» **Task goal**: If a line below includes the string "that", copy it.

» **Data**:
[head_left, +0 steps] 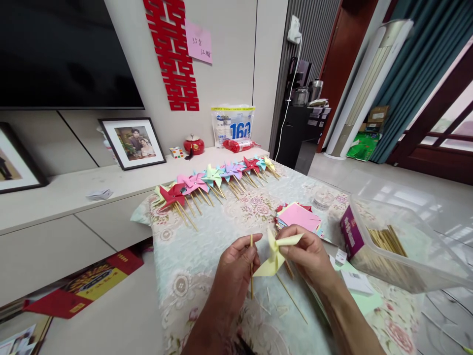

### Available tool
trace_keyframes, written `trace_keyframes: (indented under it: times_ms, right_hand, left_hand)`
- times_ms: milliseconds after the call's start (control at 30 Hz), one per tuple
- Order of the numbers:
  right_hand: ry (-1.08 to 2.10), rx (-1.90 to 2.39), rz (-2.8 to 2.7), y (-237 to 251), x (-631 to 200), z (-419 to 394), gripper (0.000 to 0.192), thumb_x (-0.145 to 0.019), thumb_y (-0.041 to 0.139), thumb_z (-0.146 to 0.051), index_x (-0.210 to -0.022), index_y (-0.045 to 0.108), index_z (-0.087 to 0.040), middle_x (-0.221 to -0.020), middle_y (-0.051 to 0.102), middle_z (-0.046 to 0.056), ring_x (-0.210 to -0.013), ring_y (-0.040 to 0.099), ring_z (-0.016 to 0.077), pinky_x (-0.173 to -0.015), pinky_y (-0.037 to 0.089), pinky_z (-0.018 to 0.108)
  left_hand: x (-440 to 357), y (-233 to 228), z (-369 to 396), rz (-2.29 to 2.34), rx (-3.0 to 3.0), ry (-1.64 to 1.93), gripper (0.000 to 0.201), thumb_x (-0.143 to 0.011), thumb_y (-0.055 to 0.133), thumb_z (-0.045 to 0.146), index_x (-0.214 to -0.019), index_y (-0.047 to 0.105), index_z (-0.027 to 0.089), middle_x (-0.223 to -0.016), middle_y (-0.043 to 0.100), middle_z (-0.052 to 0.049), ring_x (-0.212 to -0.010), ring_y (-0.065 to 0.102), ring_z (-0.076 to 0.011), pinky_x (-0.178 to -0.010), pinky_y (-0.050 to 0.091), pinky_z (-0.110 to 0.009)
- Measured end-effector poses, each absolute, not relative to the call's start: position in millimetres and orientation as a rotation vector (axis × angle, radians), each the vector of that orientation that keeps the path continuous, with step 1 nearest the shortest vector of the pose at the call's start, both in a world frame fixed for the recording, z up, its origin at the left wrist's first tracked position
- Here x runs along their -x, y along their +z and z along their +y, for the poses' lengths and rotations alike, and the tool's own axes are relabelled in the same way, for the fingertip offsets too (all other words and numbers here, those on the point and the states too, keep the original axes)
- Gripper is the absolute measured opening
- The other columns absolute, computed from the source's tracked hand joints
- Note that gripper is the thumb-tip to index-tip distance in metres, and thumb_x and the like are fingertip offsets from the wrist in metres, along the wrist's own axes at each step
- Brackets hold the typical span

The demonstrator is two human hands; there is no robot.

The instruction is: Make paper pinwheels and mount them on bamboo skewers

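Note:
Between thumb and fingers, my left hand [238, 261] grips a thin wooden stick [252, 286], held nearly upright. My right hand [308, 254] pinches a pale yellow paper pinwheel [273, 259] near its centre, just right of the stick. Whether stick and pinwheel touch, I cannot tell. Another stick [293, 298] lies on the cloth below the hands, with small white scraps beside it. Beyond my right hand sits a stack of coloured paper squares [299, 217], pink on top.
Finished pinwheels [194, 183] lie in a row along the table's far edge. On the right, a clear plastic box [391, 271] holds many sticks [388, 241]. Near it are a roll of clear tape [323, 198] and green paper [365, 301]. A floral tablecloth [192, 246] covers the table.

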State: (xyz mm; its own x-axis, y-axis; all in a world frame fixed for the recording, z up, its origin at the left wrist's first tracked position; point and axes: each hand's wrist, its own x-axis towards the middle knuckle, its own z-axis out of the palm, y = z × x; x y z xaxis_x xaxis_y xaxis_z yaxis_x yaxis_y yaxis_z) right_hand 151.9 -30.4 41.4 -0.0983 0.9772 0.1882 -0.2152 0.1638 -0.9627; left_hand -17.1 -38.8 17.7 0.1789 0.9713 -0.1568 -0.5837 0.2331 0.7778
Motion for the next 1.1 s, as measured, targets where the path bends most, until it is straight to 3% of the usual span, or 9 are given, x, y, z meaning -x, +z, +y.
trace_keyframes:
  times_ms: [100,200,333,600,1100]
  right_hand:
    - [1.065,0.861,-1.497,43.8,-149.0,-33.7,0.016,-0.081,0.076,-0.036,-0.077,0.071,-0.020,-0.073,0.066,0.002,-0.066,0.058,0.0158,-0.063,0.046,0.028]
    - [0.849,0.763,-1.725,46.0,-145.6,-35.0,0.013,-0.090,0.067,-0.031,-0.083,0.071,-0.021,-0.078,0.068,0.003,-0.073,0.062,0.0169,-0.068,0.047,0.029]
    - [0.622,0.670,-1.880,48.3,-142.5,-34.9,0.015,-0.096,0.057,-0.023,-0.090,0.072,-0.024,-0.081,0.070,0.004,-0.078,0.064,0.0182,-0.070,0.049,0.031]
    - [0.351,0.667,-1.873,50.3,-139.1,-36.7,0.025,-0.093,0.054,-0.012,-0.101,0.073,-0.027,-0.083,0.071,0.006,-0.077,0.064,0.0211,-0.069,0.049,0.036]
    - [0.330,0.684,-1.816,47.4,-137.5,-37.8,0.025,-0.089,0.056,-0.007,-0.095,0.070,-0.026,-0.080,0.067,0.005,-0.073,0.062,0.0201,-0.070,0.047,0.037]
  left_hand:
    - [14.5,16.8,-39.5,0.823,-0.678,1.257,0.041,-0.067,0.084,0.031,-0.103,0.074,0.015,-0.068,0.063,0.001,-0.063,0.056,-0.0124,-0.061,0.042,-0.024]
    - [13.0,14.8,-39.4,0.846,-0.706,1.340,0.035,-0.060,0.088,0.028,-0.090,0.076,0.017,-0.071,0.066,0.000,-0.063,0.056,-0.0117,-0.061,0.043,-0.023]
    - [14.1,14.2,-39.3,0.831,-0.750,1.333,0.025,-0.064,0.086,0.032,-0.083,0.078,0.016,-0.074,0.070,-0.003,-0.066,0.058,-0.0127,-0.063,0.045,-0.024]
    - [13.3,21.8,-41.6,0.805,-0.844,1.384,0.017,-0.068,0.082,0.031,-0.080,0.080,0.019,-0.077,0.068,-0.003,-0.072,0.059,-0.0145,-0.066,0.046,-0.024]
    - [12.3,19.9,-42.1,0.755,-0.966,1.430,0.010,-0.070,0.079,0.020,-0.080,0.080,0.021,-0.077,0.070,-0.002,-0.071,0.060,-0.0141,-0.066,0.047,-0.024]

» **Answer to this exercise**:
- Measured end-effector poses, each absolute, not relative to the call's start: position in millimetres and orientation as a rotation vector (axis × angle, radians), each the vector of that orientation that keeps the path continuous, with step 1 nearest the shortest vector of the pose at the call's start, both in a world frame fixed for the recording, z up, its origin at the left wrist's first tracked position
- Note that gripper is the thumb-tip to index-tip distance in metres, and thumb_x and the like are fingertip offsets from the wrist in metres, along the wrist's own axes at each step

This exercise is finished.